Many applications require the use of light steering mechanisms. Generally the light source that is being steered is a laser beam. Such applications include holographic data storage, line-scanned laser displays and bar-code scanners. Conventional methods of beam steering include galvanometric mirror scanners, rotating polygons, and phased array liquid crystal devices. Galvanometric scanners and rotating polygons are based on moving elements, and suffer from long-term reliability issues due to wear and tear. Rotating a polygon also consumes a significant amount of power and the size and form factor of a rotating polygon may present additional disadvantages when integrated into a device.
Liquid crystal phased arrays have been used that do not contain any moving elements, but that contain a very large number of address electrodes. For example, a primary problem in using a conventional stair-step piston type nematic liquid crystal phased array for beam steering is the requirement of using a large number of electrodes. Each electrode may have a separate voltage applied to it in order to achieve the desired optical steering characteristic. Using this technique, it is common to have a “stair step” voltage from electrode to electrode. That is, the applied voltage is raised by a certain level between successive adjacent electrodes in one dimension. For example, the voltage could be 1 volt at a first electrode, 2 volts at a second electrode, 3 volts at a third electrode, and 4 volts at a fourth electrode. Then repeat to start a new stair step function, with the voltage again being 1 volt at a fifth electrode, 2 volts at a sixth electrode, 3 volts at a seventh electrode, and 4 volt at an eighth electrode. In this example, the voltage values repeat after every four electrodes. This set of four electrodes constitutes a step-wise voltage ramp which is an approximation for a linear voltage ramp.

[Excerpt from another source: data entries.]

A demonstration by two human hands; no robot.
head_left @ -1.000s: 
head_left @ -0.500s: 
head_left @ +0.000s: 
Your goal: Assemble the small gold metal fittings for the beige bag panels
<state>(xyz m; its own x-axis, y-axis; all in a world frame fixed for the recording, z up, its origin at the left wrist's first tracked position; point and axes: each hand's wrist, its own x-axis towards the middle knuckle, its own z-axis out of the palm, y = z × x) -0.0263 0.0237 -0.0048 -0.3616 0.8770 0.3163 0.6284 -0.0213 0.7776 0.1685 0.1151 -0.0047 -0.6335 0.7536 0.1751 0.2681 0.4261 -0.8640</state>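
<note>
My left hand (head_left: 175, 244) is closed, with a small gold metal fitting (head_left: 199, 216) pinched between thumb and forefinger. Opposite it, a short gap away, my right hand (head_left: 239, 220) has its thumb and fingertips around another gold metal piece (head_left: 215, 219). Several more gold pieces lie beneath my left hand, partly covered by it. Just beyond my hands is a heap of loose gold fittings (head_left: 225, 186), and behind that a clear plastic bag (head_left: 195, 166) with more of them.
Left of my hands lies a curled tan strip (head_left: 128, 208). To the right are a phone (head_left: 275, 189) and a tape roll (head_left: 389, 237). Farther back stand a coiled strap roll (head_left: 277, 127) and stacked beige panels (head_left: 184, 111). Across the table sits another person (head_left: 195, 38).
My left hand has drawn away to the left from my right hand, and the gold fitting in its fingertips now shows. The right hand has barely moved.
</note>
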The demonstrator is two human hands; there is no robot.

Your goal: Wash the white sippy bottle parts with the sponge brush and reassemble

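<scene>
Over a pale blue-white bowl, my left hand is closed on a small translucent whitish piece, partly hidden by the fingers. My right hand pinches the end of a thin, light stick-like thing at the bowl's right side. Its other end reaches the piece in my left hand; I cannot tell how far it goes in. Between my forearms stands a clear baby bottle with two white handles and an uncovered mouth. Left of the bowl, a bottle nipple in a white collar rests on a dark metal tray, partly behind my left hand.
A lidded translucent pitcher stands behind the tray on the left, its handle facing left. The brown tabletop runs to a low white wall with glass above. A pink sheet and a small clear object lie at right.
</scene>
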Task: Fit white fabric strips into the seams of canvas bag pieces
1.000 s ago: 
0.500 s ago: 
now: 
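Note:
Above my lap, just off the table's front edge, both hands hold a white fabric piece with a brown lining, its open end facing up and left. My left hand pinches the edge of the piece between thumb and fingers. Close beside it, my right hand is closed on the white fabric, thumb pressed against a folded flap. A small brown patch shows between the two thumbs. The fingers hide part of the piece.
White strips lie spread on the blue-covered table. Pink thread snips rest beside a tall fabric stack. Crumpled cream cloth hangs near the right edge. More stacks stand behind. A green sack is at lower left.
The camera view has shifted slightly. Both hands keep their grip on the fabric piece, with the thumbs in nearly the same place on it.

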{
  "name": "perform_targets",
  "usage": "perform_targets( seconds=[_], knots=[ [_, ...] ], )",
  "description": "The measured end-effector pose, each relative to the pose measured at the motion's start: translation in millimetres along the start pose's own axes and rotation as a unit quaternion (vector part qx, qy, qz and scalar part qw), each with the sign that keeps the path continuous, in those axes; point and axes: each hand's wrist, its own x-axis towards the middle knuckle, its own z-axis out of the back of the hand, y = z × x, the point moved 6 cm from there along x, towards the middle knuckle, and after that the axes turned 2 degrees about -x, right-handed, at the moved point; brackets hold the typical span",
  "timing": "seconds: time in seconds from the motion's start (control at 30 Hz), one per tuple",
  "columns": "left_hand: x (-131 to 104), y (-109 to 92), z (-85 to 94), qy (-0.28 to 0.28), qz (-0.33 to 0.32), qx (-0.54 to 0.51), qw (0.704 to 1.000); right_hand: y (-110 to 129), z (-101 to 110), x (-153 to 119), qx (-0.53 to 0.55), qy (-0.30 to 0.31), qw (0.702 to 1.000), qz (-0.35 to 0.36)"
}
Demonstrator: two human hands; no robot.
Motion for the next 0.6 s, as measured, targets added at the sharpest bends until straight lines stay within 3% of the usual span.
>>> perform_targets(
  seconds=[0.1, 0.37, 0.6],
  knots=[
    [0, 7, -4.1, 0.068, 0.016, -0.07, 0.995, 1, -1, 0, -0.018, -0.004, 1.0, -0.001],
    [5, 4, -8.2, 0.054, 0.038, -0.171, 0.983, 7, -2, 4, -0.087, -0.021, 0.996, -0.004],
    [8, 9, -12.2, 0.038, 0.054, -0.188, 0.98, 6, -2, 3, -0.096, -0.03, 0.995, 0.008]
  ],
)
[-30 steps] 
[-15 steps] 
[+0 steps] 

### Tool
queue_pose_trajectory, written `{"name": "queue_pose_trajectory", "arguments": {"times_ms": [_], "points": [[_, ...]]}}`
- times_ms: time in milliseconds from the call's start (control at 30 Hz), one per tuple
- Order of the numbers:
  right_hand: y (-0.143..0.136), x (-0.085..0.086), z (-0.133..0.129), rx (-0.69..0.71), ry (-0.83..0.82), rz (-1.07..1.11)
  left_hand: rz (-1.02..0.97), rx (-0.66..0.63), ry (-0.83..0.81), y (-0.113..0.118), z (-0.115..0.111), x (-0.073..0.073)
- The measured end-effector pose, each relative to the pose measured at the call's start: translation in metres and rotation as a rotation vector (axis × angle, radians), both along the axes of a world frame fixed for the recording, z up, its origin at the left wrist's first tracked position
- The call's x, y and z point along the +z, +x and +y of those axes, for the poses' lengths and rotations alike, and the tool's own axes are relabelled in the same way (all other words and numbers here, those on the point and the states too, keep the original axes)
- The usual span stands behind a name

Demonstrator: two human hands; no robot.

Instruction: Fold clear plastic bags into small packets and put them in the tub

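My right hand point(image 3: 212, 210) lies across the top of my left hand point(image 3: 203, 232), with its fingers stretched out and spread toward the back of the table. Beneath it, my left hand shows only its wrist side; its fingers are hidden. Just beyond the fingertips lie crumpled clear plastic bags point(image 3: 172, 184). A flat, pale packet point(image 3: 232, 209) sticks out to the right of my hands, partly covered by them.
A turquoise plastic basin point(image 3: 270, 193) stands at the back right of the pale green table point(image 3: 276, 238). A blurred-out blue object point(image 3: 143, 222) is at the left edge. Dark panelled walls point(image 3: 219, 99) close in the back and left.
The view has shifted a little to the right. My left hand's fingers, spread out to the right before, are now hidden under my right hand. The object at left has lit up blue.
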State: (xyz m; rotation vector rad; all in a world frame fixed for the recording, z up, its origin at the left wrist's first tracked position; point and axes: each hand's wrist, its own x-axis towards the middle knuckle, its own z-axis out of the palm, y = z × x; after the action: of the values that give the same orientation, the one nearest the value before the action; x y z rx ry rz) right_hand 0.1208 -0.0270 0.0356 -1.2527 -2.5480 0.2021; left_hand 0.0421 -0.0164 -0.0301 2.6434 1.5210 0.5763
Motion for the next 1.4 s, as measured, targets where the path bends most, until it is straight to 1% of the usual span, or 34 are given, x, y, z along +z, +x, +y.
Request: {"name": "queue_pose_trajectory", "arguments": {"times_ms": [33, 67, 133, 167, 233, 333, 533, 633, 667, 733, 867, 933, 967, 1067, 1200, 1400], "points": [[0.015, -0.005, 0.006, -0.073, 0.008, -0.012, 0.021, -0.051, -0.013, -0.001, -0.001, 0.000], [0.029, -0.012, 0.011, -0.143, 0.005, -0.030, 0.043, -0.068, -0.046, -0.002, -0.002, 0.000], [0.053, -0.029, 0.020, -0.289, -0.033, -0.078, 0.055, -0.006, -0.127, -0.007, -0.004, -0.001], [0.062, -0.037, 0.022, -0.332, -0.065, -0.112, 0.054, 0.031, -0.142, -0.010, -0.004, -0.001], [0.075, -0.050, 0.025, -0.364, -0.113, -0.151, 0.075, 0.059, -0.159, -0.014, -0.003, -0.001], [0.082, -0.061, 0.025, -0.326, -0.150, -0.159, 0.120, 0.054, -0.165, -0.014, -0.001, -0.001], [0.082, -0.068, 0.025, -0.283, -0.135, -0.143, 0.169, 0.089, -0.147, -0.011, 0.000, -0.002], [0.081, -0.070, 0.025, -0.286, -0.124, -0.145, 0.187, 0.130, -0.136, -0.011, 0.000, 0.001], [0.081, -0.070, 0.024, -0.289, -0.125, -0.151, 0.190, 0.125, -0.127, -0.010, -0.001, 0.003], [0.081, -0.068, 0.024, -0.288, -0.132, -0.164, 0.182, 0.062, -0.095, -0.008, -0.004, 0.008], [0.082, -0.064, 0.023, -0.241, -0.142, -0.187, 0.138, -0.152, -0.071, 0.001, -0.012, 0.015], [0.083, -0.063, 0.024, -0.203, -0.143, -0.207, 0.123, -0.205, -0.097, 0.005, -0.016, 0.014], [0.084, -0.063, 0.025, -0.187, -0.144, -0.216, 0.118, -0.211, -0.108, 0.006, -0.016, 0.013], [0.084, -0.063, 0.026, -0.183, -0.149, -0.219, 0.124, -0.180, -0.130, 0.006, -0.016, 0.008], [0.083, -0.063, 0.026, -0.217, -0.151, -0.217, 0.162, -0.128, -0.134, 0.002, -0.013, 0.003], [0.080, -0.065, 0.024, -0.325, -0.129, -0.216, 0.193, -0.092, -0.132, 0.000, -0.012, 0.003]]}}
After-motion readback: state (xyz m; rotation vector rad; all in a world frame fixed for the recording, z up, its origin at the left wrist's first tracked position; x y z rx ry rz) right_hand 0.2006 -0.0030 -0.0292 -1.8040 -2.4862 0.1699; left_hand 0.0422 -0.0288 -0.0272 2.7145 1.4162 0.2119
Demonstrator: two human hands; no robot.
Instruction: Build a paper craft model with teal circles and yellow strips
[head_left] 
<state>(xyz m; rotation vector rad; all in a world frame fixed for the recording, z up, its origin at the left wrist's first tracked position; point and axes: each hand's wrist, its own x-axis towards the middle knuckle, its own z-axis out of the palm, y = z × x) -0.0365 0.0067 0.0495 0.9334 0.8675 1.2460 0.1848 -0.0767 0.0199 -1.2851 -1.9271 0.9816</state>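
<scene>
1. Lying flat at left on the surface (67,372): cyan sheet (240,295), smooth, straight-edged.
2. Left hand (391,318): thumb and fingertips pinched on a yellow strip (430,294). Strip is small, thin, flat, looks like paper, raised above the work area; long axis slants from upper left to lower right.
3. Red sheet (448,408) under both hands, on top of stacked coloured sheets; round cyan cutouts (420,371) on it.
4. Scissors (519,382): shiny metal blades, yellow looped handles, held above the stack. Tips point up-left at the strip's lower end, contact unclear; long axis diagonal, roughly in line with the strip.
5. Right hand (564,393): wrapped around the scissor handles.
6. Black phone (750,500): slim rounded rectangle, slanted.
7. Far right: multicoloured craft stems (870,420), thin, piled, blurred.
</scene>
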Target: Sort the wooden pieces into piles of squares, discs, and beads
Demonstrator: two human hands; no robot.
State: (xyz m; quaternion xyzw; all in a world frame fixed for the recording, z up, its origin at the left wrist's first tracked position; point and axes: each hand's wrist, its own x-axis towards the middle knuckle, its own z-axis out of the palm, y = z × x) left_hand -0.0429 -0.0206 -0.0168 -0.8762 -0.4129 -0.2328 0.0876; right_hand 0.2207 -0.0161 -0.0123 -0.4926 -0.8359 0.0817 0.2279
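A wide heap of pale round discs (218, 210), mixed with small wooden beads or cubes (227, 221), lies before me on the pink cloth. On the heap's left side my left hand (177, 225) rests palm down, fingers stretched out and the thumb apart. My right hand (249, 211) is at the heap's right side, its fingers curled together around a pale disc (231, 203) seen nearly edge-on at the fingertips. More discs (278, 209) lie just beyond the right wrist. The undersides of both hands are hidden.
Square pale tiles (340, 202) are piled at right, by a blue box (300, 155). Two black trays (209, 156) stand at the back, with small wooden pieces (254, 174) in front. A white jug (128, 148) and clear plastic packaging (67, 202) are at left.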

There are multiple sets of these ramps in a phased array device. The voltage ramp corresponds to a phase ramp in the liquid crystal device across which these multiple voltages are applied. In order to achieve high throughput diffraction efficiency, the phase ramp has to have a large number of voltage steps, which means high pixel count and complicated electronic drive schemes for generating a large number of voltage levels. Also, multiple small electrodes have to be cramped in a small space for the large number of pixels or electrodes in the voltage ramp. The larger the number of voltage steps, the better the linear voltage ramp approximation. Because adjacent pixels are at different voltage levels, there needs to be electrical isolation between these pixels in order to prevent electrical short and obtain the desired voltage ramp. This electrical isolation is in general achieved with gaps between adjacent electrodes. This gap results in lesser amount of light coupling into the desired diffraction order, thereby reducing diffraction efficiency. Also, in order to achieve large steering angles, there need to be multiple sets of electrodes for the voltage ramp in a very short space. All of these requirements makes the phased array difficult to realize. The pixilation of electrodes results in a large number of electrodes to control, lower throughput and lower diffraction efficiency, smaller steering angles, large array size, and complex driving circuitry. This also makes the fabrication and testing of the phased array very difficult and cumbersome.
Thus, it would be advantageous to have a phased array approach which addresses the foregoing issues, which is non-pixelated, which provides high throughput and high diffraction efficiency, and which enables large steering angles.